McCain flip-flops TEN TIMES in two weeks:

LINK

This opportunist can't decide WHAT he believes...but he would make an excellent leader of our country? :roll:


1. Social Security Privatization.
John McCain has apparently learned the lesson that the more President Bush spoke about his Social Security privatization scheme, the less popular it became. On Friday, Mr. Straight Talk proclaimed at a New Hampshire event, “I’m not for, quote, privatizing Social Security. I never have been. I never will be.” Sadly, McCain and his advisers like ousted HP CEO Carly Fiorina are on record declaring fidelity to the idea of diverting Social Security dollars into private accounts. On November 18, 2004, for example, McCain announced, “Without privatization, I don’t see how you can possibly, over time, make sure that young Americans are able to receive Social Security benefits.” And in March 2003, McCain backed his President, declaring, “As part of Social Security reform, I believe that private savings accounts are a part of it - along the lines that President Bush proposed.” As they say, let’s go to the videotape.

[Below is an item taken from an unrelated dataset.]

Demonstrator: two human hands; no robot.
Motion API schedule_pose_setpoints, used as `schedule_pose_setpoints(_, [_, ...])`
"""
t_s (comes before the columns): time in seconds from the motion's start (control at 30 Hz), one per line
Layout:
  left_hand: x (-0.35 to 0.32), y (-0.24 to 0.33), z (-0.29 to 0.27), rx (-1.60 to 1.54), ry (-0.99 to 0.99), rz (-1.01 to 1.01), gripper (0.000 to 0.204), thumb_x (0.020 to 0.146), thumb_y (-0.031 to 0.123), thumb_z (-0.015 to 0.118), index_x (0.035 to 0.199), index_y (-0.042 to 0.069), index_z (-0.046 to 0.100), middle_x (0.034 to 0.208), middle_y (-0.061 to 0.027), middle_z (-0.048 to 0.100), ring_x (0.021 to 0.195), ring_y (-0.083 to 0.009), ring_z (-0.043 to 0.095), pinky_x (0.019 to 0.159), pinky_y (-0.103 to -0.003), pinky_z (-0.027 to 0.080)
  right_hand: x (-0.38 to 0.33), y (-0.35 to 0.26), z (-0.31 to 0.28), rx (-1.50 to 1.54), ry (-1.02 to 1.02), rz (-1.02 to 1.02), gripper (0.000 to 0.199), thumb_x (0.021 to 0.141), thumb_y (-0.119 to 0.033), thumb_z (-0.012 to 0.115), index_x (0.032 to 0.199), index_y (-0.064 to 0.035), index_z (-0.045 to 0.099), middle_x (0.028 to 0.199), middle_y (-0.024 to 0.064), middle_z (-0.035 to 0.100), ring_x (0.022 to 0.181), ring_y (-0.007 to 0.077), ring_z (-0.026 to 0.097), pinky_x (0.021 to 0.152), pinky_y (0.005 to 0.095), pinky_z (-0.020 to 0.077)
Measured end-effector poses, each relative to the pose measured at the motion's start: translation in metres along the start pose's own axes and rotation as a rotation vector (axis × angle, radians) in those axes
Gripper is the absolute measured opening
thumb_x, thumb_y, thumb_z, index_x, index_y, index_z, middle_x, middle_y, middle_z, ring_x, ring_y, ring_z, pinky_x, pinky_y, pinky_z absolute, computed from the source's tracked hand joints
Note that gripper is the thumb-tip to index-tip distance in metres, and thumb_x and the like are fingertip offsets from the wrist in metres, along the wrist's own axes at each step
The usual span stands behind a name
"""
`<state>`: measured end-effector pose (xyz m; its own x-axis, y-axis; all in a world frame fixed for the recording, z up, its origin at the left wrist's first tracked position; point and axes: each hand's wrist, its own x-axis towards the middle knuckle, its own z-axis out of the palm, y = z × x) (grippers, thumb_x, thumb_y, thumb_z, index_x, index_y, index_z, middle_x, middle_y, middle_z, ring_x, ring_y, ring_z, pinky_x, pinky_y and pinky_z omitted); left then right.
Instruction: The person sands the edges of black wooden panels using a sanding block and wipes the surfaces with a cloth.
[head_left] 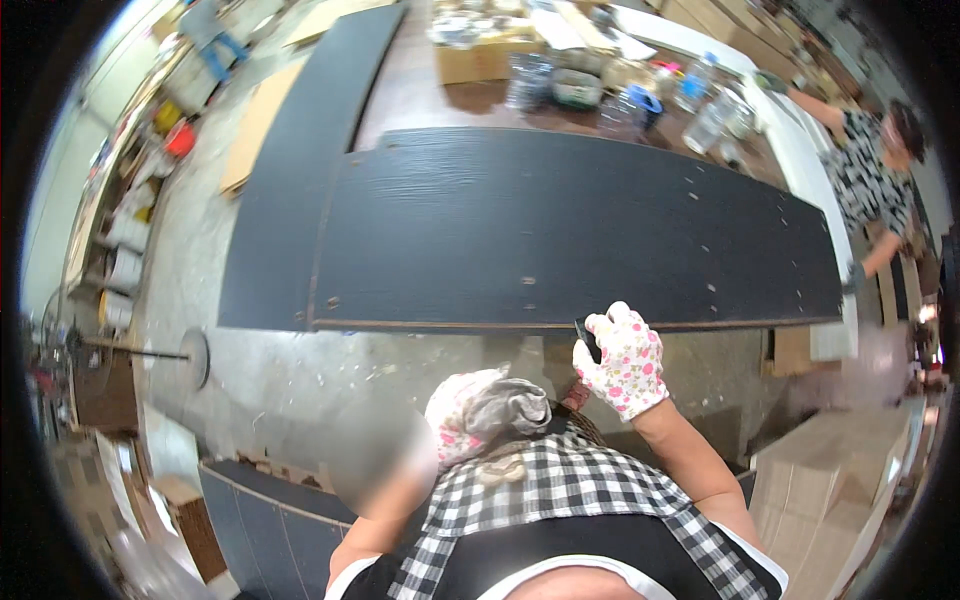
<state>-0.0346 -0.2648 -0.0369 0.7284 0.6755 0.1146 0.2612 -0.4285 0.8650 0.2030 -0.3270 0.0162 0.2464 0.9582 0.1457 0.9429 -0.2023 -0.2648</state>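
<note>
A large black wooden panel (580, 225) lies flat before me, with a brown strip along its near edge and several small light marks on its face. My right hand (627, 365), in a white glove with pink flowers, is at that near edge. Its fingers are closed around a small dark flat object (589, 340), whose kind I cannot make out. Close to my checked apron, my left hand (455, 410), in a similar floral glove, holds a crumpled grey rag (512, 405).
Another black panel (290, 200) lies at the left. Behind the large panel stand a cardboard box (475, 62) and plastic bottles (710, 122). A co-worker (872, 170) stands at the right by a white board (800, 150). Cartons (835, 500) sit at lower right.
</note>
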Motion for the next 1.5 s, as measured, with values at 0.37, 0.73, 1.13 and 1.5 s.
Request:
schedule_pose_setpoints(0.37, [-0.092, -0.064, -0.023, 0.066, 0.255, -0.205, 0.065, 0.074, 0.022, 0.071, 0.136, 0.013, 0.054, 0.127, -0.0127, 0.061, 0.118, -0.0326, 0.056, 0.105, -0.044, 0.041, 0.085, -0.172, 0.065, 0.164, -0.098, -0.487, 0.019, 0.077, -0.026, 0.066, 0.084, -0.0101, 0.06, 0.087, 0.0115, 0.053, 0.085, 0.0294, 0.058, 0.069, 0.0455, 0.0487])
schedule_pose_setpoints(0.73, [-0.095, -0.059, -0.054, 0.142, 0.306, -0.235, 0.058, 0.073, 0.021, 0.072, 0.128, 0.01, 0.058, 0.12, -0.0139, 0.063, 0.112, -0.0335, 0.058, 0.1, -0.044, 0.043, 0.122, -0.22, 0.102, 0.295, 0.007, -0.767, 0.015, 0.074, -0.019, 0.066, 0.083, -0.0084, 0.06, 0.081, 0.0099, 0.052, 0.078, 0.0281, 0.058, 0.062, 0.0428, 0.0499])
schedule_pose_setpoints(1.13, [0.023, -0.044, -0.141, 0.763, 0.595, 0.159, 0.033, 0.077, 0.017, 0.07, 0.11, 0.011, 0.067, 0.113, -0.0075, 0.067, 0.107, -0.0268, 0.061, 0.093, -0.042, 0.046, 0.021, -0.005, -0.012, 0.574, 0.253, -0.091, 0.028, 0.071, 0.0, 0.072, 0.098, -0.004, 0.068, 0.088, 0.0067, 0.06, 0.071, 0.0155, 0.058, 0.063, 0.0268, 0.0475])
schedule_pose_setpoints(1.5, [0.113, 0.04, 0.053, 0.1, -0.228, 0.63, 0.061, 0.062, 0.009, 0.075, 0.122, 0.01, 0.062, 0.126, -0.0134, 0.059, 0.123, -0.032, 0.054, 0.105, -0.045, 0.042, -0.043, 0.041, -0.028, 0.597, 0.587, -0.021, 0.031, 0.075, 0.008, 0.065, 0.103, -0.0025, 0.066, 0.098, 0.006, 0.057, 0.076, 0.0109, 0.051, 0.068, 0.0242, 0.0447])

2. Raising - and Slashing - Defense Spending.
As Steve Benen noted Friday, John McCain was also for boosting American defense spending before he was against it. In the November 2007 issue of Foreign Affairs, McCain argued “we can also afford to spend more on national defense, which currently consumes less than four cents of every dollar that our economy generates - far less than what we spent during the Cold War.” But facing the $2 trillion budgetary hole the McCain tax plan is forecast to produce (a sea of red ink even the Wall Street Journal noticed), Team McCain changed its tune. As Forbes scoffed in amazement:

“McCain’s top economic adviser, Doug Holtz-Eakin, blithely supposes that cuts in defense spending could make up for reducing the corporate tax rate from 35% to 25% and the subsequent shrinkage in federal revenues. Get that? The national security candidate wants to cut spending on our national security. Wait until the generals and the admirals hear that.”

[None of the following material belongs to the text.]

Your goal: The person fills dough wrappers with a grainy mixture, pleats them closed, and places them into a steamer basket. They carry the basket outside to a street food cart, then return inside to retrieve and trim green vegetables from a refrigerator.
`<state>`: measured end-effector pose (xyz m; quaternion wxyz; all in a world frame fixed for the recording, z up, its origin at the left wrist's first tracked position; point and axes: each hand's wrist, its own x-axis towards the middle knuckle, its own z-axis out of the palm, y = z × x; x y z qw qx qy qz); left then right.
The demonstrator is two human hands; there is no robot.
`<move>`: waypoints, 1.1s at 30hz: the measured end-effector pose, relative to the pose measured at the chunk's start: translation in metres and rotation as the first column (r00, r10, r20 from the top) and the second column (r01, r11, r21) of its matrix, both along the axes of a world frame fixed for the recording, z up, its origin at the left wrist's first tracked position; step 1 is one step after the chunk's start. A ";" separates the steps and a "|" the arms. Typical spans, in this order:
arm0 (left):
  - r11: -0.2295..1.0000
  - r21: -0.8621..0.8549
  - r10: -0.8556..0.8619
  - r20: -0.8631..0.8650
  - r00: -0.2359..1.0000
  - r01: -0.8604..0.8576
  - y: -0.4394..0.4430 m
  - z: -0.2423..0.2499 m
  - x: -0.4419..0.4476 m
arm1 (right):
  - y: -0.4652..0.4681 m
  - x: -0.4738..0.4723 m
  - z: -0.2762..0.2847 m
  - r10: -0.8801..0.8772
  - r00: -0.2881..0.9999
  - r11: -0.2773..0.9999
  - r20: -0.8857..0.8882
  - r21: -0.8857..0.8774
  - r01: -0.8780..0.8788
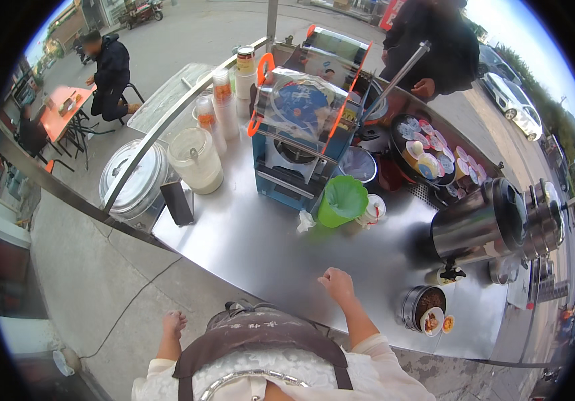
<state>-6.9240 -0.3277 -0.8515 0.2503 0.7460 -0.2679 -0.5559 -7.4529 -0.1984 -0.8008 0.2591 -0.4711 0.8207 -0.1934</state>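
Over the near part of the stainless steel counter [267, 250] is my right hand [338, 284], its fingers curled and nothing seen in it. My left hand [174, 323] hangs off the counter above the pavement, also curled, with no visible object. Ahead of my right hand stand a green plastic bin [342, 200] with a liner and a small white lidded container [371, 210]. A crumpled white tissue [306, 221] lies beside the bin. To the right, a round metal pot [424, 306] holds brown contents, with a white cup [431, 321] of food at its edge.
A blue cup-sealing machine [292, 140] stands mid-counter. Stacked cups [224, 110], a cloudy plastic jar [194, 160] and a smartphone [177, 203] are left; a steel urn [478, 225] and a black pan of sealed cups [423, 150] are right. A person [430, 45] stands across the counter.
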 end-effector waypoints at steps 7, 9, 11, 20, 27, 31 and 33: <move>0.956 -0.250 -0.164 -0.016 0.986 0.155 -0.042 0.047 -0.051 | -0.152 0.062 0.066 0.486 0.859 0.857 -0.164 -0.102 -0.505; 0.923 -0.324 -0.235 -0.042 0.971 0.209 -0.056 0.050 -0.053 | -0.196 0.082 0.082 0.518 0.787 0.808 -0.334 -0.112 -0.579; 0.911 -0.318 -0.301 -0.085 0.950 0.261 -0.068 0.050 -0.051 | -0.245 0.098 0.097 0.522 0.788 0.811 -0.327 -0.095 -0.577; 0.854 -0.298 -0.439 0.030 0.898 0.427 -0.138 0.064 0.020 | -0.489 0.081 0.149 0.301 0.623 0.954 -0.722 0.222 -0.203; 0.901 -0.203 -0.399 -0.036 0.916 0.385 -0.164 0.053 0.085 | -0.538 -0.009 0.148 0.195 0.485 0.828 -0.853 0.408 0.384; 0.859 -0.157 -0.504 -0.089 0.859 0.488 -0.183 0.052 0.093 | -0.518 -0.006 0.182 0.188 0.662 0.894 -0.725 0.406 0.190; 0.721 -0.302 -0.606 0.161 0.779 0.623 -0.189 0.054 0.087 | -0.508 0.004 0.200 0.149 0.674 0.916 -0.723 0.357 0.181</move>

3. First Term Balanced Budget Pledge. With its on-again/off-again/on-again promise to balance the budget by January 2013, the McCain campaign executed that rarest of political maneuvers, the 360. During a February 15th rally in La Crosse, Wisconsin, “McCain promised he’d offer a balanced budget by the end of his first term.” But just days later, McCain’s senior economic adviser Douglas Holtz-Eakin announced a deficit-ending target of 2017. In mid-April, Holtz-Eakin proclaimed, “I would like the next president not to talk about deficit reduction.” McCain, too, signaled the retreat from his first-term balance budget commitment, explaining to Chris Matthews on April 15th that “economic conditions are reversed.”

Apparently economic conditions have improved dramatically since then. On June 6, Holtz-Eakin squared the circle, announcing, “That plan, when appropriately phased in, as it has always been intended to be, will bring the budget to balance by the end of his first term.”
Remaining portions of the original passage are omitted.